Line by line, output the data that follows exactly as written.
───── Provided material
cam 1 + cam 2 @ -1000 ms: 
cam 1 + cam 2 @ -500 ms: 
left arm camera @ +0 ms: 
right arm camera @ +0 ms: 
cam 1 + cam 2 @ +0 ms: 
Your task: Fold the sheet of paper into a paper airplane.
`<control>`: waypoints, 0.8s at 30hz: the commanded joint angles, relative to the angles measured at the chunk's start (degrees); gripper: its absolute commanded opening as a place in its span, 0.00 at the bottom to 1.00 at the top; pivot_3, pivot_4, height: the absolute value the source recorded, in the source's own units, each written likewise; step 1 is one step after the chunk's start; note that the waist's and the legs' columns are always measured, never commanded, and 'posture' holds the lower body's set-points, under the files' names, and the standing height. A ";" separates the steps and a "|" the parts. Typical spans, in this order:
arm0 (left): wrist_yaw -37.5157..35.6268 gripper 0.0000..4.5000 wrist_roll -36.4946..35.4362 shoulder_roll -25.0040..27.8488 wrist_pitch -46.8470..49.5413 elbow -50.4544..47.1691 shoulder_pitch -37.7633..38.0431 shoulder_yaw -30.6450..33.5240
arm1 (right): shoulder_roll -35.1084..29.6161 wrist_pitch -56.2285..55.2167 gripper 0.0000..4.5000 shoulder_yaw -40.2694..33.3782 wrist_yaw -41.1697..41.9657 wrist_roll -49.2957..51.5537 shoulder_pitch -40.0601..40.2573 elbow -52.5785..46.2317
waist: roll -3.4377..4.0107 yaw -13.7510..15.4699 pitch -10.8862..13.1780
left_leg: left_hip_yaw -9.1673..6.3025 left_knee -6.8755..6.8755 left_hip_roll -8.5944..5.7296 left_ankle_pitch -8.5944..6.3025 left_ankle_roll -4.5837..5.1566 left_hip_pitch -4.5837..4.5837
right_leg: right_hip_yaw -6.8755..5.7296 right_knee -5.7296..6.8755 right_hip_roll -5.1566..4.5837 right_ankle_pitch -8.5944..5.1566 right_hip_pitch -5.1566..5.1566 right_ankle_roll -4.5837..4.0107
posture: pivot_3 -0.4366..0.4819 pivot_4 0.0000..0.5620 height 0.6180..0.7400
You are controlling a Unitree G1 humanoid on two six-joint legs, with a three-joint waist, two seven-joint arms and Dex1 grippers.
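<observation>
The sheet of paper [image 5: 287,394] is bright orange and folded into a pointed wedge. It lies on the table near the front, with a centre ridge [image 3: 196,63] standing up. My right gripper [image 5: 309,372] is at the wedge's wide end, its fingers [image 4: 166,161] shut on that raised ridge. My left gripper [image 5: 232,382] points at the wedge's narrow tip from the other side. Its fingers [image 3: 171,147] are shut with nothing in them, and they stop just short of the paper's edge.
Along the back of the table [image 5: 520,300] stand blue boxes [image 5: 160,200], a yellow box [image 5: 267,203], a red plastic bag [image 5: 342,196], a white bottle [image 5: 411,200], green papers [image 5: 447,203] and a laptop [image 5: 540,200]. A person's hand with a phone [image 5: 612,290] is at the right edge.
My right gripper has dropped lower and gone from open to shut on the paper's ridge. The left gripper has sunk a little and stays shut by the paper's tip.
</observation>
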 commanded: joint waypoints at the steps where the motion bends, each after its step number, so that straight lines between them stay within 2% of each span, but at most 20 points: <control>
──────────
** Exercise result **
cam 1 + cam 2 @ -1000 ms: 
cam 1 + cam 2 @ -500 ms: 
left arm camera @ +0 ms: 
right arm camera @ +0 ms: 
cam 1 + cam 2 @ +0 ms: 
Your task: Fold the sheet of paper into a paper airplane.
`<control>`: waypoints, 0.8s at 30hz: the commanded joint angles, relative to the angles measured at the chunk's start (degrees); gripper: its absolute commanded opening as a place in its span, 0.00 at the bottom to 1.00 at the top; pivot_3, pivot_4, height: the absolute value the source recorded, in the source's own units, each written likewise; step 1 is one step after the chunk's start; note that the waist's and the legs' columns are always measured, never commanded, and 'posture' holds the lower body's set-points, under the files' names, and the standing height. A ";" separates the steps and a "|" the parts. Typical spans, in this order:
arm0 (left): wrist_yaw -37.5157..35.6268 gripper 0.0000..4.5000 wrist_roll -36.4946..35.4362 shoulder_roll -25.0040..27.8488 wrist_pitch -46.8470..49.5413 elbow -50.4544..47.1691 shoulder_pitch -37.7633..38.0431 shoulder_yaw -30.6450..33.5240
arm1 (right): shoulder_roll -35.1084..29.6161 wrist_pitch -56.2285..55.2167 gripper 0.0000..4.5000 shoulder_yaw -40.2694..33.3782 wrist_yaw -41.1697..41.9657 wrist_roll -49.2957..51.5537 shoulder_pitch -40.0601..40.2573 elbow -52.5785..46.2317
waist: roll -3.4377..4.0107 yaw -13.7510..15.4699 pitch -10.8862..13.1780
left_leg: left_hip_yaw -9.1673..6.3025 left_knee -6.8755..6.8755 left_hip_roll -8.5944..5.7296 left_ankle_pitch -8.5944..6.3025 left_ankle_roll -4.5837..5.1566 left_hip_pitch -4.5837..4.5837
right_leg: right_hip_yaw -6.8755..5.7296 right_knee -5.7296..6.8755 right_hip_roll -5.1566..4.5837 right_ankle_pitch -8.5944..5.1566 right_hip_pitch -5.1566..5.1566 right_ankle_roll -4.5837..4.0107
posture: pivot_3 -0.4366..0.4819 pivot_4 0.0000..0.5620 height 0.6180..0.7400
You are controlling a Unitree G1 humanoid on two six-joint legs, with a three-joint waist, two seven-joint arms and Dex1 grippers.
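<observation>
The sheet of paper [image 5: 287,394] is bright orange and folded into a pointed wedge. It lies on the table near the front, with a centre ridge [image 3: 196,63] standing up. My right gripper [image 5: 309,372] is at the wedge's wide end, its fingers [image 4: 166,161] shut on that raised ridge. My left gripper [image 5: 232,382] points at the wedge's narrow tip from the other side. Its fingers [image 3: 171,147] are shut with nothing in them, and they stop just short of the paper's edge.
Along the back of the table [image 5: 520,300] stand blue boxes [image 5: 160,200], a yellow box [image 5: 267,203], a red plastic bag [image 5: 342,196], a white bottle [image 5: 411,200], green papers [image 5: 447,203] and a laptop [image 5: 540,200]. A person's hand with a phone [image 5: 612,290] is at the right edge.
My right gripper has dropped lower and gone from open to shut on the paper's ridge. The left gripper has sunk a little and stays shut by the paper's tip.
</observation>
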 commanded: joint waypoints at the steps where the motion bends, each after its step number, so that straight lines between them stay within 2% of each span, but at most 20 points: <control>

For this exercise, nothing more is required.